Ceph crash daemon related metrics

Labels:

  • cluster: cluster name

Metrics:

  • ceph_crash_reports: Count of crashes reports per daemon, according to ceph crash ls

RBD Mirror collector

Ceph RBD mirror health collector

Labels:

  • cluster: cluster name

Metrics:

  • ceph_rbd_mirror_pool_status: Health status of rbd-mirror, can vary only between 3 states (err:2, warn:1, ok:0)
  • ceph_rbd_mirror_pool_daemon_status: Health status of rbd-mirror daemons, can vary only between 3 states (err:2, warn:1, ok:0)
  • ceph_rbd_mirror_pool_image_status: "Health status of rbd-mirror images, can vary only between 3 states (err:2, warn:1, ok:0)

RGW collector

RGW related metrics.
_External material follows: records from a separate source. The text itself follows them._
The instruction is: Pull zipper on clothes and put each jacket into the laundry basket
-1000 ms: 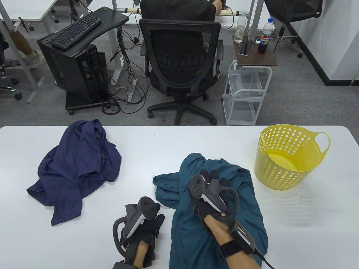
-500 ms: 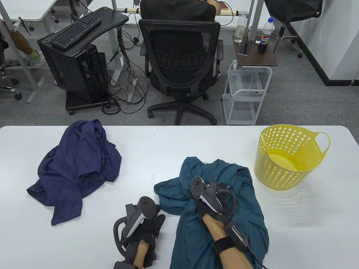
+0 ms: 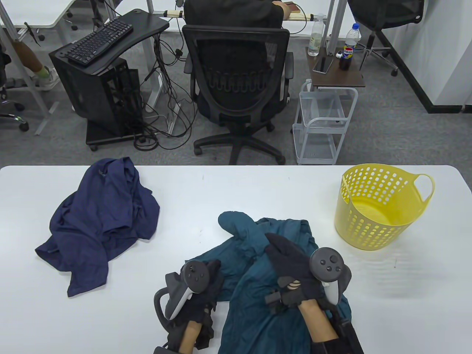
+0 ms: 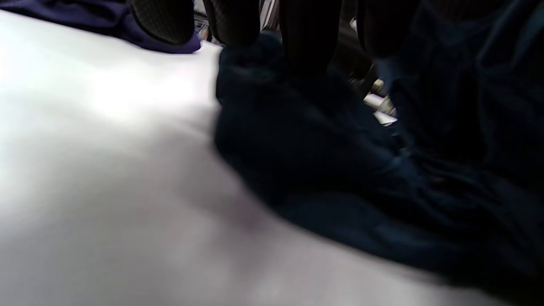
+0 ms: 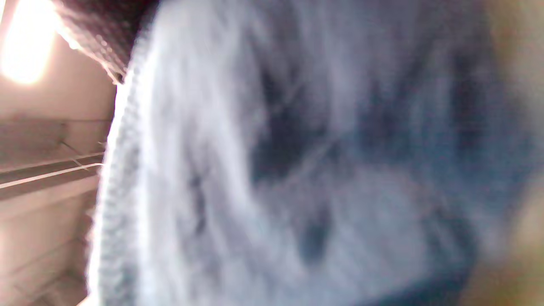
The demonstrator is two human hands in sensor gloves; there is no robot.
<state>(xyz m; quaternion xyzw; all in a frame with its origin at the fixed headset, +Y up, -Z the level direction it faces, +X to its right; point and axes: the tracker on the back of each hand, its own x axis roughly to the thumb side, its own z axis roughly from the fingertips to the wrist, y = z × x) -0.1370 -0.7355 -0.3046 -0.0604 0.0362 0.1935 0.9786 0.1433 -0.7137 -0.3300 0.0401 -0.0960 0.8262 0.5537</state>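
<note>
The teal jacket [image 3: 258, 295] is lying crumpled at the near middle of the bench [image 3: 221, 191], its long axis running from the near edge away toward a sleeve end [image 3: 236, 225] pointing far-left. The right hand [image 3: 291, 265] is lying palm-up on it, gripping a fold. The left hand [image 3: 206, 287] is resting at the jacket's left edge; whether it grips cloth cannot be told. The navy jacket [image 3: 103, 221] is lying far left, the yellow basket [image 3: 379, 206] standing right. A blue-labelled bottle [image 3: 348, 46] is too small to read.
</note>
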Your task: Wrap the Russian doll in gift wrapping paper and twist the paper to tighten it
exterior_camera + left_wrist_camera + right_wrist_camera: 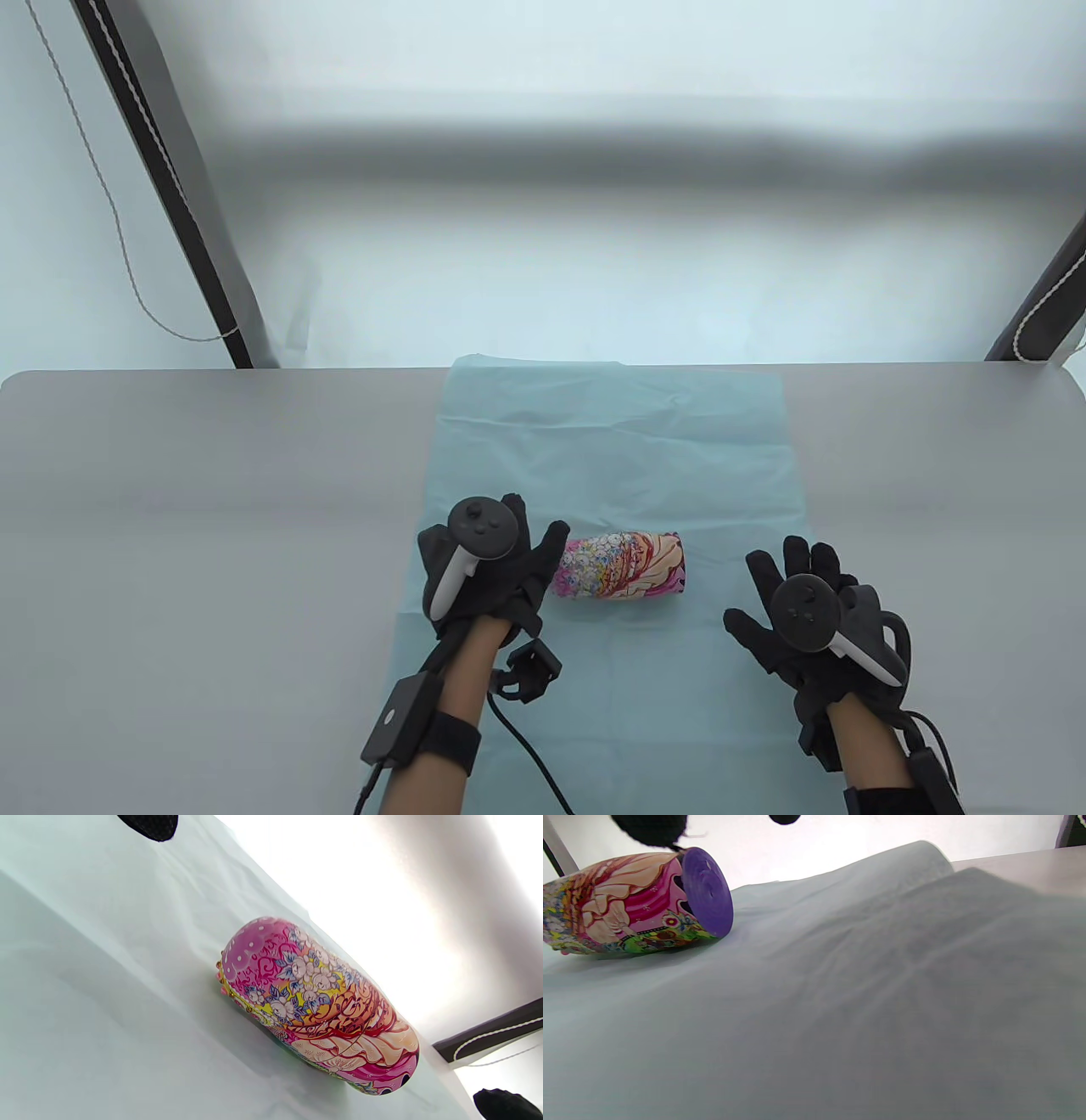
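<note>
The Russian doll [621, 565] lies on its side on a pale blue sheet of wrapping paper [619, 441], head to the left, purple flat base to the right. It shows pink, floral and close in the left wrist view [318, 1005] and with its purple base in the right wrist view [640, 902]. My left hand [501, 560] rests flat on the paper just left of the doll, thumb tip next to the doll's head. My right hand [797, 594] hovers spread at the paper's right edge, apart from the doll. Neither hand holds anything.
The paper runs from the table's far edge toward me across the grey table [170, 509]. Black frame posts stand behind the table at back left [178, 195] and back right [1048, 289], with a thin cord [119, 238] hanging at the left.
</note>
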`<action>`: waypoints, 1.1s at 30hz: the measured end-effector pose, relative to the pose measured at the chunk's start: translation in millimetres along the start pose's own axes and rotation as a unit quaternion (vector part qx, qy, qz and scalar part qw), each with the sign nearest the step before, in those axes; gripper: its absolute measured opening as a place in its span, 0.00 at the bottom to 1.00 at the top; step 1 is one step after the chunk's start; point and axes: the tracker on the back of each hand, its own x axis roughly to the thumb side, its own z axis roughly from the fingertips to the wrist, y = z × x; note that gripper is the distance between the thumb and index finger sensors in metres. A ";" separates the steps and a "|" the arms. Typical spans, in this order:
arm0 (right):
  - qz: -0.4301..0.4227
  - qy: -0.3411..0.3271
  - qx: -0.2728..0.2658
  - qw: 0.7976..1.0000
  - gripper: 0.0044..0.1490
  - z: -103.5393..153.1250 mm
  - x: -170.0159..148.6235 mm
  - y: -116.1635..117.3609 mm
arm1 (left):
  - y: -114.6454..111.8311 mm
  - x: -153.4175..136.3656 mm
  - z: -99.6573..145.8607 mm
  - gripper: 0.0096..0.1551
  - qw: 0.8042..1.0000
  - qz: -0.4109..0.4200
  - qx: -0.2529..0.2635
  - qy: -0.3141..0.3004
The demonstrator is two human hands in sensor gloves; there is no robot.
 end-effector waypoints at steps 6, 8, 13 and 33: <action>-0.011 0.019 -0.021 1.000 0.56 1.7 -11.7 -4.4 | 36.6 -51.6 40.5 0.53 0.989 -0.128 0.015 0.067; -0.010 0.030 -0.019 0.999 0.56 1.6 -15.9 -4.1 | 42.7 -77.4 42.6 0.54 0.980 -0.163 0.028 0.109; 0.001 0.086 -0.002 0.996 0.57 1.9 -29.9 0.2 | 42.1 -132.0 40.4 0.59 0.952 -0.199 -0.004 0.231; 0.017 0.211 0.209 0.955 0.67 2.9 -32.3 11.6 | 1.5 -106.2 29.4 0.37 0.937 -0.244 -0.040 0.245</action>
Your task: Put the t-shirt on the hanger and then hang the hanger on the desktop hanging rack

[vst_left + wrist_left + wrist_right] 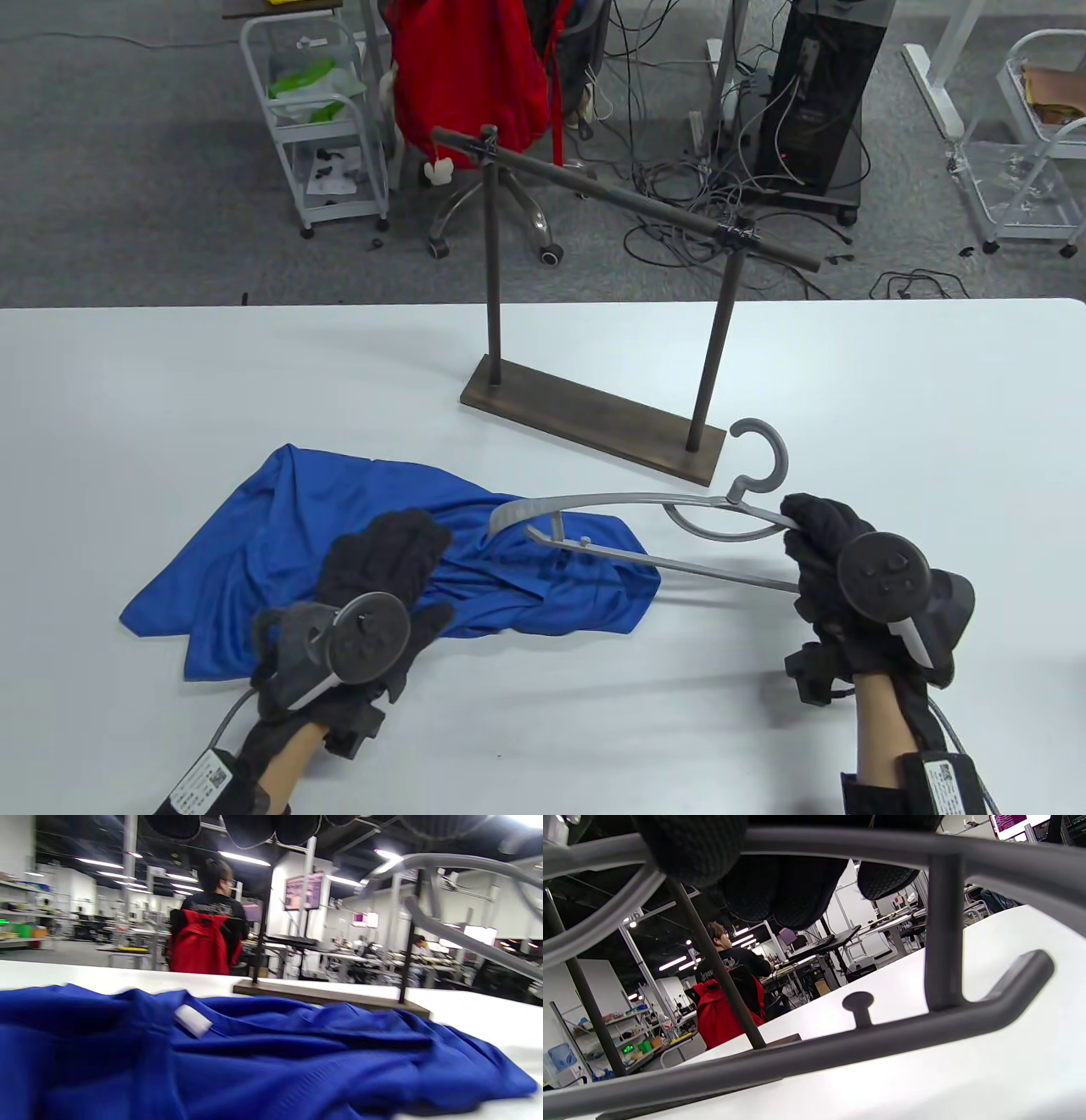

Only enabled if RGW_MODE={1,2} is set.

Labels:

  • cluster: cluster name

Metrics:

  • ceph_rgw_gc_active_tasks: RGW GC active task count
  • ceph_rgw_gc_active_objects: RGW GC active object count
  • ceph_rgw_gc_pending_tasks: RGW GC pending task count
  • ceph_rgw_gc_pending_objects: RGW GC pending object count